Tsai Huang-liang, a newly elected
DPP legislator, argued, "The DPP needs to find the
reason for its failure. Otherwise I don't think we
have any chance in the presidential election in
March."
After suffering a narrow defeat in
the 2004 legislative polls, the DPP had realized
the futility of trying to win a legislative
majority and had set a more modest target of
winning 45-50 seats in the restructured lawmaking
body. Convinced that the KMT's strength at the
grassroots level remained too strong to overcome,
the DPP chose to use the legislative election to
pave the way for the presidential vote and the
controversial referendum over Taiwan's United
Nations bid, Hsu argued.
But nobody
foresaw such an overwhelming defeat.
Putting the best face possible on their
party's drubbing, DPP spokesmen reminded observers
that the 38.17% of the votes its party's
candidates received in Saturday's electoral
district races surpassed the 35.72% they received
in the 2004 legislative elections. But while such
a vote total was good enough to garner two-fifths
of the legislature's seats in 2004, when Taiwan
still had multi-representative districts, it only
earned one-fourth of the seats this time around.

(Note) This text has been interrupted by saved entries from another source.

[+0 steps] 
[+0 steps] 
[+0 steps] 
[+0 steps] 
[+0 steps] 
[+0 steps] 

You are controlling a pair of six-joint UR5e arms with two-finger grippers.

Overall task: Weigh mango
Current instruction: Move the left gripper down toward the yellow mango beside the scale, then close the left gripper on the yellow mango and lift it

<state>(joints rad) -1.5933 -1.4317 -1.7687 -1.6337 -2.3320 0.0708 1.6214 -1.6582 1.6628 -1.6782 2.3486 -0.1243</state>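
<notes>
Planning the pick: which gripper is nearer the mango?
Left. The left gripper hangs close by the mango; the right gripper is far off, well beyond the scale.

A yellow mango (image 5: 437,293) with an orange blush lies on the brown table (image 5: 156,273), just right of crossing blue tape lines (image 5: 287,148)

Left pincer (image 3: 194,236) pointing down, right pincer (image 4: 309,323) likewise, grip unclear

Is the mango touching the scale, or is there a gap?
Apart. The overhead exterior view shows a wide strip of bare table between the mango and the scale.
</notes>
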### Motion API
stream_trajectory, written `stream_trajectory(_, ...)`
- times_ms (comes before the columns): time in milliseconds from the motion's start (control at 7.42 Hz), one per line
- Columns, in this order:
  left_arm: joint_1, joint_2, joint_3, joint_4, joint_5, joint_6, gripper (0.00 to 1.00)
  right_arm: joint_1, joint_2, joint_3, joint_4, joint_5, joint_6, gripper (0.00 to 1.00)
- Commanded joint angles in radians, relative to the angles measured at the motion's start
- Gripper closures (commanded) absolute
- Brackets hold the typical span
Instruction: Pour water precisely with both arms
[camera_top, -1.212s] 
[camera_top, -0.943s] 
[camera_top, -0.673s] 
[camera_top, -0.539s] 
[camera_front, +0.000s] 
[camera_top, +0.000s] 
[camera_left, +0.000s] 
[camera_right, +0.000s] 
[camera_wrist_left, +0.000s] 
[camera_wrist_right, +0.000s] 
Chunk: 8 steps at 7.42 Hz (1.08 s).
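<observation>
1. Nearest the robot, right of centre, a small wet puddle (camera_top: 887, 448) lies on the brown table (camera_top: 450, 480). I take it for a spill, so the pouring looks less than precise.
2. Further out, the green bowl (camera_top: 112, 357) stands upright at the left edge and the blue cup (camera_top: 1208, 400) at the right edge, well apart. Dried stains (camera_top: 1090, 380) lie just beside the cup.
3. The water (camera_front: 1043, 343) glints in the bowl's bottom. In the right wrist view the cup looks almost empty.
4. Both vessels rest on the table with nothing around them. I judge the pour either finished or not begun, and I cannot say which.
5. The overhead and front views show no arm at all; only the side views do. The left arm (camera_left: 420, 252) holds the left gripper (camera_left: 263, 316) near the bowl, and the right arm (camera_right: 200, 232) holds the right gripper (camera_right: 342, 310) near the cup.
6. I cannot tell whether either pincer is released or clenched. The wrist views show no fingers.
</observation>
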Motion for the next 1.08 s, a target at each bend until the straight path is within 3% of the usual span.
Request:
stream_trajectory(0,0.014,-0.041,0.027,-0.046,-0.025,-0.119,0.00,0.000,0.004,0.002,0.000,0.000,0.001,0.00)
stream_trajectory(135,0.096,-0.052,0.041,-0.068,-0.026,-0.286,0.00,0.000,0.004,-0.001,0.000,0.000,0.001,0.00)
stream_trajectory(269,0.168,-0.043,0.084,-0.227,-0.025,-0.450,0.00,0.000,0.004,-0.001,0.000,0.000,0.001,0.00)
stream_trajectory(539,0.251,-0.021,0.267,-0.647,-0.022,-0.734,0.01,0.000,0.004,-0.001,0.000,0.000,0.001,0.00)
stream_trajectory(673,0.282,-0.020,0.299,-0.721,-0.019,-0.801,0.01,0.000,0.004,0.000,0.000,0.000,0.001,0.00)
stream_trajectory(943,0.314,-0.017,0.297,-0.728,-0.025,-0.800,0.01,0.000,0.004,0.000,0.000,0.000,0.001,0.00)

The DPP now hopes to turn KMT dominance in
the legislature to its advantage in the
presidential campaign by selling voters on the
idea that KMT control of both the executive and
legislative branches would be disastrous, arguing
that it would mark a return of the party's
authoritarian rule that characterized its reign in
the second half of the 20th century.
"The
DPP's loss in the legislative election should help
stimulate a sense of crisis among its supporters
for the presidential election," Hsu said. "You can
see Frank Hsieh was saving his energy for his
post-legislative election campaign, but he now
needs to convince voters why Taiwan needs a DPP
president with such a huge KMT parliamentary
majority."
The KMT, meanwhile, reiterated
the importance of maintaining the momentum for
March's presidential election at a news conference
held shortly after the election results were
confirmed on Saturday. The KMT has lost the last
two presidential elections partly because of
overconfidence and lackluster campaigning brought
about by substantial early leads in opinion polls.
At the news conference, Ma Ying-jeou also
vowed to improve the cross-strait relationship
with China should he win the presidential
election.
The legislative election under
the new "single seat, dual vote" system was held
in conjunction with two referendums - one on
recovering the opposition Kuomintang's assets that
foes charge were improperly obtained during the
party's authoritarian rule, the other on cracking
down on government corruption.
Turnout for
the legislative election, marked by voter apathy
and confusion over the voting procedure, set a
record low at 58.5%, while the two referendums
also were rejected because only 26% of eligible
voters cast referendum ballots, far short of the
50% threshold needed for the votes to be valid.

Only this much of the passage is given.